• [Exercise goal] The whole listing, exactly as given: write it out, leaving out each image.
[Data extract Boundary: Start]
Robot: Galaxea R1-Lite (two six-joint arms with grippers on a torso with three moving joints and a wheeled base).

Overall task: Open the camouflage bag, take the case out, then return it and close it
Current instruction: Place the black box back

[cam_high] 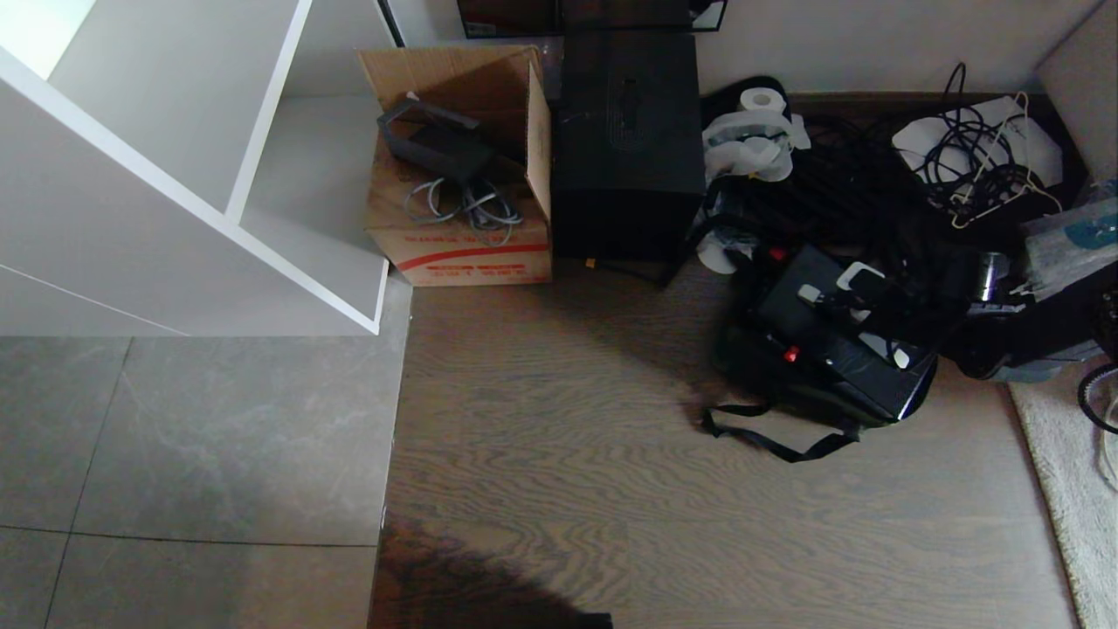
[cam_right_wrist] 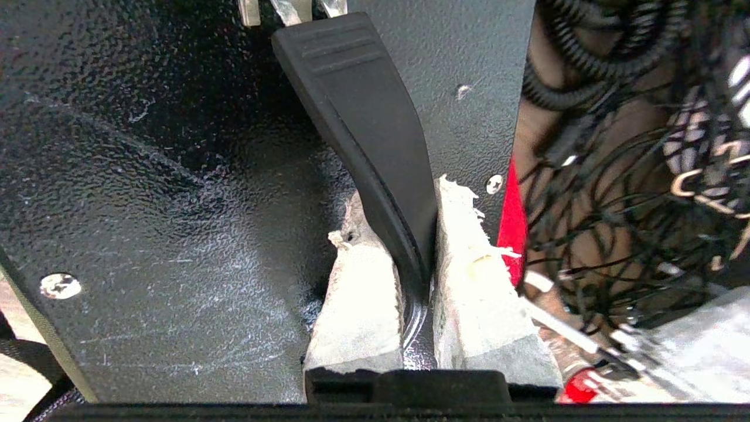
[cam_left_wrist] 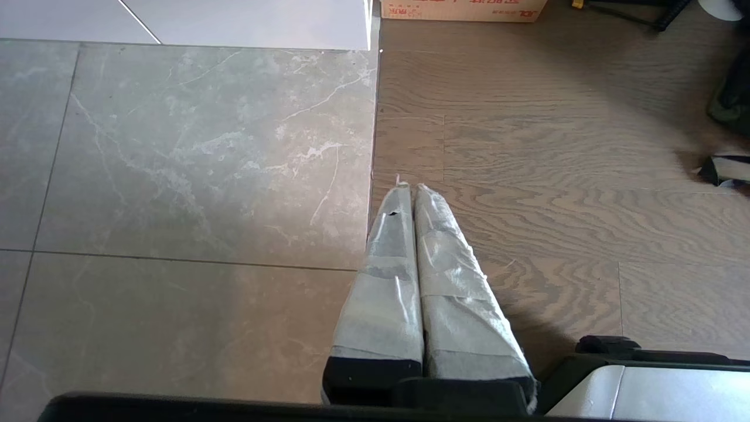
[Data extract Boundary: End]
• [Your response]
Robot: Galaxea R1-Lite (two six-joint arms with grippers on a torso with three moving joints and a wheeled base).

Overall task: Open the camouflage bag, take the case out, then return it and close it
Current instruction: Place the black box back

[cam_high] 
[cam_right_wrist] 
[cam_left_wrist] 

That is the complete answer.